## About this exercise
Print the lines of the entries below from the one with "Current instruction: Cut" through the final line, exactly as they appear. The pictures are not part of the copy.

## Records shown

========================================================================

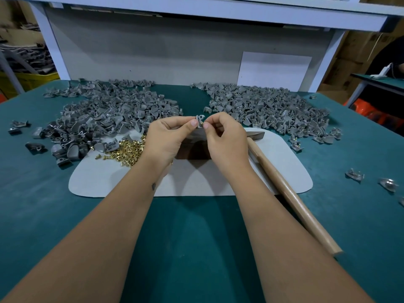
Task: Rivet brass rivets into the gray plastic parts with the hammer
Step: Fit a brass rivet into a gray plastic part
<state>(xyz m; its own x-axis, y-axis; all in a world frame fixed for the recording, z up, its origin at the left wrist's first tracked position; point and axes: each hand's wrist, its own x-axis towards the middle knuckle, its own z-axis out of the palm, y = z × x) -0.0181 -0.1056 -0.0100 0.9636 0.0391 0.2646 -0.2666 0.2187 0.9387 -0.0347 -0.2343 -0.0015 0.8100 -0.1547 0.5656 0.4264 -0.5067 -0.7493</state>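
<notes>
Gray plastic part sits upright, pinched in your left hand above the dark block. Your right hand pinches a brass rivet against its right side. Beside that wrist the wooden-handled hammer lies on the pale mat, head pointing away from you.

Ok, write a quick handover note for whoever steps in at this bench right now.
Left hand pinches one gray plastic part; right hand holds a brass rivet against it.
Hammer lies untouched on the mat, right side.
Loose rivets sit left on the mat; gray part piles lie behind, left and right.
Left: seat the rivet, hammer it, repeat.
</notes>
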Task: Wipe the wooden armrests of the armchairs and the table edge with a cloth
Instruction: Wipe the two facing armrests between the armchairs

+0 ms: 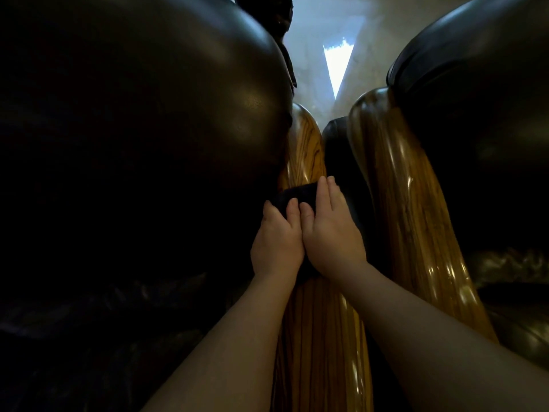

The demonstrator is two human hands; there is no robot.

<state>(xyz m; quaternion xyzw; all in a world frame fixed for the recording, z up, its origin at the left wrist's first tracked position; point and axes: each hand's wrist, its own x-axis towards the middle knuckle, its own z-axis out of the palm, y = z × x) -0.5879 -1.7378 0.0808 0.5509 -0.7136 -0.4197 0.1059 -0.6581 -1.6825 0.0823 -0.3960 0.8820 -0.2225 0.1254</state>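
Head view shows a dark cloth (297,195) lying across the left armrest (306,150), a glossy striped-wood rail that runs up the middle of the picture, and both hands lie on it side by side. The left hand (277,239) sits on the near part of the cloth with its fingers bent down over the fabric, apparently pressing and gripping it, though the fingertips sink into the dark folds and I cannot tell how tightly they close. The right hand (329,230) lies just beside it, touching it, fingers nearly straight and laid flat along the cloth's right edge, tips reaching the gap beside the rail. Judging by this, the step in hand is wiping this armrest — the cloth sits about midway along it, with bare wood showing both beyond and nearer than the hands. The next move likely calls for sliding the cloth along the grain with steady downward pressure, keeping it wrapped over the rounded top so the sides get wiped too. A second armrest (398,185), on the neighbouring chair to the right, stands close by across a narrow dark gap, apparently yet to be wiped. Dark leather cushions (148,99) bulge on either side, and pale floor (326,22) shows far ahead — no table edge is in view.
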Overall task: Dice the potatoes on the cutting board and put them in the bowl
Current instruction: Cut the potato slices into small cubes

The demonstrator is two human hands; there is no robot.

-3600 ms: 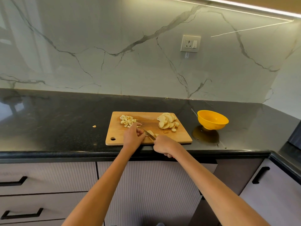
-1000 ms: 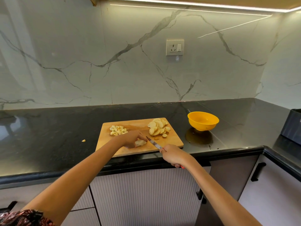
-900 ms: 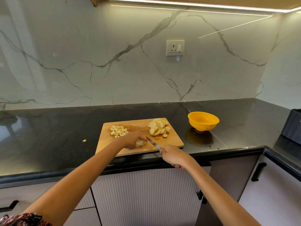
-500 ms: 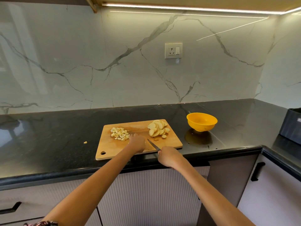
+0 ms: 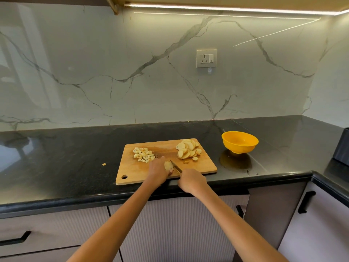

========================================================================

## Written response
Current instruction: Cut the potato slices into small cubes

The demonstrator is two human hands; there is no robot.

-3600 ms: 
-1000 ms: 
-900 ms: 
-500 ms: 
+0 ms: 

The response above is complete.